* _Work order_
The answer must consist of every line below that contains the word "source".
(Beginning of Recorded data)
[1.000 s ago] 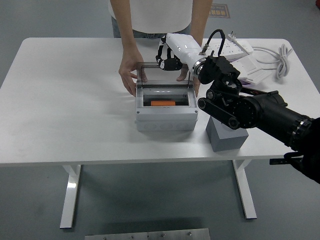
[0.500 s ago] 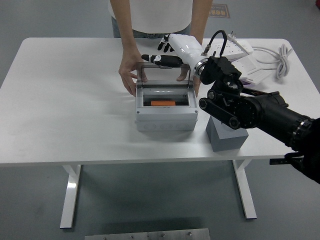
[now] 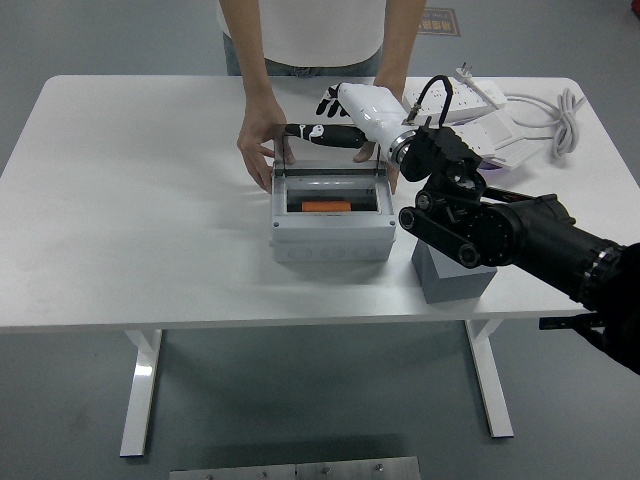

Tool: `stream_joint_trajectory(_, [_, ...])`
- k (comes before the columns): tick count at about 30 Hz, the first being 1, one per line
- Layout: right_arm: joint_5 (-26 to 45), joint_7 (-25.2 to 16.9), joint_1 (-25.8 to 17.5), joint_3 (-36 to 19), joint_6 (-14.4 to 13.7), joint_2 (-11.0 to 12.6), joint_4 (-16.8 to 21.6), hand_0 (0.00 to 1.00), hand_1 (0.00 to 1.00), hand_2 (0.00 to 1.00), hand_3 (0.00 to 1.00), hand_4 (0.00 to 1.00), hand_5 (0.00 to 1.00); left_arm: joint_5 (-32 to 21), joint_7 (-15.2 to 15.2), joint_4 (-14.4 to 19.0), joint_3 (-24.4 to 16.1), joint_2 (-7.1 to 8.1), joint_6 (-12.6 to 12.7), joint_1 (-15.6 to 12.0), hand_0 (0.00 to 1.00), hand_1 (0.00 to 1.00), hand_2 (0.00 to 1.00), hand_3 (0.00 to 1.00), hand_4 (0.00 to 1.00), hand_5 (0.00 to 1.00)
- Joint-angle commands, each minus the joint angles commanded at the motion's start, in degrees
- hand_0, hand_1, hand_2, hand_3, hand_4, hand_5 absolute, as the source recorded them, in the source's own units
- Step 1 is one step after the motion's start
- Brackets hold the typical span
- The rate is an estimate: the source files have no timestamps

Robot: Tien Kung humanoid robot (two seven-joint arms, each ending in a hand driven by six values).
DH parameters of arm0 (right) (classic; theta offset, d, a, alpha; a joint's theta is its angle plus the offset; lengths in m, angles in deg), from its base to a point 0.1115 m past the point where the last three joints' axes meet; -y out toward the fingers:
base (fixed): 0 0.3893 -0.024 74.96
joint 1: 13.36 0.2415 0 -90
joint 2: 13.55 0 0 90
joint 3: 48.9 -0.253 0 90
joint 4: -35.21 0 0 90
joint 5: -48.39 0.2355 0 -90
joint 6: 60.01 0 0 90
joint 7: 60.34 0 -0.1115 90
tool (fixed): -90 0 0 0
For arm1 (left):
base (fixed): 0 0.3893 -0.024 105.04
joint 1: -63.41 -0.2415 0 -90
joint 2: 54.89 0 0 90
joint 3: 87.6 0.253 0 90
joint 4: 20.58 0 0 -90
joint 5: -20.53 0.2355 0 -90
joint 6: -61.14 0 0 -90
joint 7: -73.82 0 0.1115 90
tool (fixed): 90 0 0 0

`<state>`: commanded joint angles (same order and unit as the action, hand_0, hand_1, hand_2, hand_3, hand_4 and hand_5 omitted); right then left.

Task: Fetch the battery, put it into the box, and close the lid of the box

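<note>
The right hand sits at upper centre of the frame, fingers extended and apart, grasping nothing; one black finger lies along the top edge of the raised transparent lid.

Risk: the lid stands upright, so a push placed off-centre or too high may slide off the edge instead of swinging the lid down. The person's hands brace the box at its far corners, close to the lid's hinge side and to the robot's finger. A fast closing stroke could pinch them or shift the box toward the grey block at its right.

Contents: the box, at centre frame, holds the orange battery in its open compartment. The left hand is out of view.
</note>
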<state>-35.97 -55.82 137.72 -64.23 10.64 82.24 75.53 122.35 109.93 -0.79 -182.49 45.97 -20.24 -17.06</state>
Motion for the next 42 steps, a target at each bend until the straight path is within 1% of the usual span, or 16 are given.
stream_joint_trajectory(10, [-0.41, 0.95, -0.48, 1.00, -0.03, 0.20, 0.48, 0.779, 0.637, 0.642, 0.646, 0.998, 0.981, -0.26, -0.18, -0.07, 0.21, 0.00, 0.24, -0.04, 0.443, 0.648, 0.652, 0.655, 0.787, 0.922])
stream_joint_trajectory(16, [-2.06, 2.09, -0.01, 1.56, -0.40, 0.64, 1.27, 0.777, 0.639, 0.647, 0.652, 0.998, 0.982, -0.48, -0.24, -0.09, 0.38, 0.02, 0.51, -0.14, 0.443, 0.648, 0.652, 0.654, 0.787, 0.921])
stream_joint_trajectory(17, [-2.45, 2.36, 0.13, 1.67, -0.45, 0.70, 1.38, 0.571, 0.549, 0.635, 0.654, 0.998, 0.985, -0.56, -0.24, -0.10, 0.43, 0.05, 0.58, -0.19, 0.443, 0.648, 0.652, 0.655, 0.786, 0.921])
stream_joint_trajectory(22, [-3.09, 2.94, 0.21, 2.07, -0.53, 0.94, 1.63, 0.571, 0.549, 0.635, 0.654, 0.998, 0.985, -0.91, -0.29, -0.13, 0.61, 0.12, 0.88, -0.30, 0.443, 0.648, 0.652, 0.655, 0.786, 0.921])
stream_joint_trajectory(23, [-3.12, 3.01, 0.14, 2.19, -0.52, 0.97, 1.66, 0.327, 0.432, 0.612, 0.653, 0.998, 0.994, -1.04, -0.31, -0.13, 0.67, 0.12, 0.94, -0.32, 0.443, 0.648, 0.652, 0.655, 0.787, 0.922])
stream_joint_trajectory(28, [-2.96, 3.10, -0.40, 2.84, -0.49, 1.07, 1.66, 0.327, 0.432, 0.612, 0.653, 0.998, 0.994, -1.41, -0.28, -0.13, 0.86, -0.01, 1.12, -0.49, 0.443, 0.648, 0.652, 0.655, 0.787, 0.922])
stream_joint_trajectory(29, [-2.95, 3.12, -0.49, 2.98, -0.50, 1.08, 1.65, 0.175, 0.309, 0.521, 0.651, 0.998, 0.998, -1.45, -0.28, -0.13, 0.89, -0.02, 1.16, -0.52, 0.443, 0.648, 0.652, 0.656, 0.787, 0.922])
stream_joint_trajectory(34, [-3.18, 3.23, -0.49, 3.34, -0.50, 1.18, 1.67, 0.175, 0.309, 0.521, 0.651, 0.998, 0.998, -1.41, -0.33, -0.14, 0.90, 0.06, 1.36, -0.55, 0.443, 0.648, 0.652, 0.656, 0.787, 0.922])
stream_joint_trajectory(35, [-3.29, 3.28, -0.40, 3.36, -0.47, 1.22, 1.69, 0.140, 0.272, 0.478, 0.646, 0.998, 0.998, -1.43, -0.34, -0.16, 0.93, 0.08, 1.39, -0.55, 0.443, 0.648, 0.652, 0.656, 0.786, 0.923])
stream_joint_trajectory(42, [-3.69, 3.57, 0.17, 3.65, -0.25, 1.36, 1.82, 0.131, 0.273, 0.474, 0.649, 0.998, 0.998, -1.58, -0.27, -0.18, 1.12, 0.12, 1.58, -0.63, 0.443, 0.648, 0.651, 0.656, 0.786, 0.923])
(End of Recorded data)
* _Task answer_
- hand_0, hand_1, hand_2, hand_3, hand_4, hand_5 absolute, as the source recorded them, in the source's own units
- The rate is an estimate: the source files have no timestamps

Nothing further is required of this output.